Hollywood will remain showbiz’s financial and administrative center, but film production will continue fleeing the region in coming years due to forces of globalization, ICM chief Jeff Berg asserted Wednesday.
“Artists are now global artists; they don’t necessarily live here anymore,” Berg told an audience of 300 during his keynote address, “The Cluster We Call Hollywood,” at UCLA’s quarterly Anderson economic forecast conference.
As an example, Berg noted all five contenders for best picture Oscar were shot outside California — with “A Beautiful Mind” in New Jersey, “The Lord of the Rings: The Fellowship of the Ring” in New Zealand, “Gosford Park” in England, “In the Bedroom” in Maine and “Moulin Rouge” in Australia. So it’s a fallacy, he added, to believe that Hollywood has a permanent franchise as a production center.
The long-held image of Hollywood as the sun-splashed center of the industry began changing two decades ago, Berg noted, amid heightened financial pressures, with studio ownership shuffled and shifting to mega-congloms. As a result, the term “Hollywood” now evokes a set of expectations about films rather than a specific geographic location.
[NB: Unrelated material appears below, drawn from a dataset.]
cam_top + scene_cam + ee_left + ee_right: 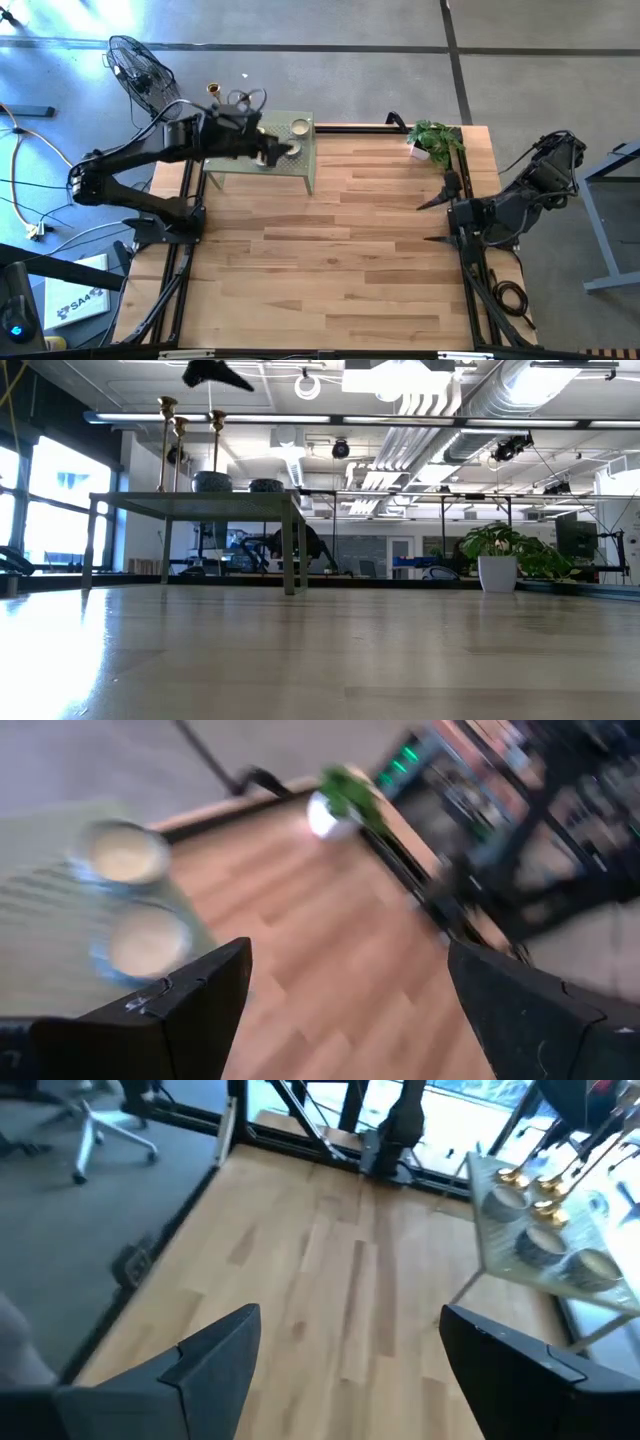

“Studios today are principally sources of financing, marketing and distribution,” said Berg, adding that those functions have grown far more complex. Financing, for example, increasingly requires a “micro” approach due to the wider array of entities tapped for funding.
With average production and marketing costs hitting $70 million per pic, Berg noted, every major movie essentially becomes its own IPO.
The agency topper told the audience in his 30-minute talk that he strongly favors Hollywood maintaining its supremacy as headquarters, but noted the local region has managed to do so without significant government aid, unlike many foreign centers. He cited evolution of alternative centers, each with their own artistic communities, as a key factor in pulling business away from Hollywood, meaning the 50 telepics shot each year in Toronto and Vancouver won’t be heading back to Southern California.
Additionally, increased use of digital technology has reduced the need to perform post-production in Hollywood. “It’s no longer necessary to start, shoot and finish your film on the studio lot,” he noted.
The UCLA forecast found that Los Angeles County’s entertainment biz has lost nearly 18,000 jobs over the past year due to the combined effects of the de facto strikes (ramped-up production in anticipation of walkouts that didn’t occur), runaway production and the recession.
Picture production business fell 11.8% to 133,600 in February this year from 151,400 in March 2001. And the UCLA economists believe many of the eliminated slots will not be filled again, due to the continued move of feature production to lower-cost locales.
Berg also said to expect a major shift in exhibition toward digital projection soon, but admitted he could not forecast who will fund initial installation costs of $150,000 per theater.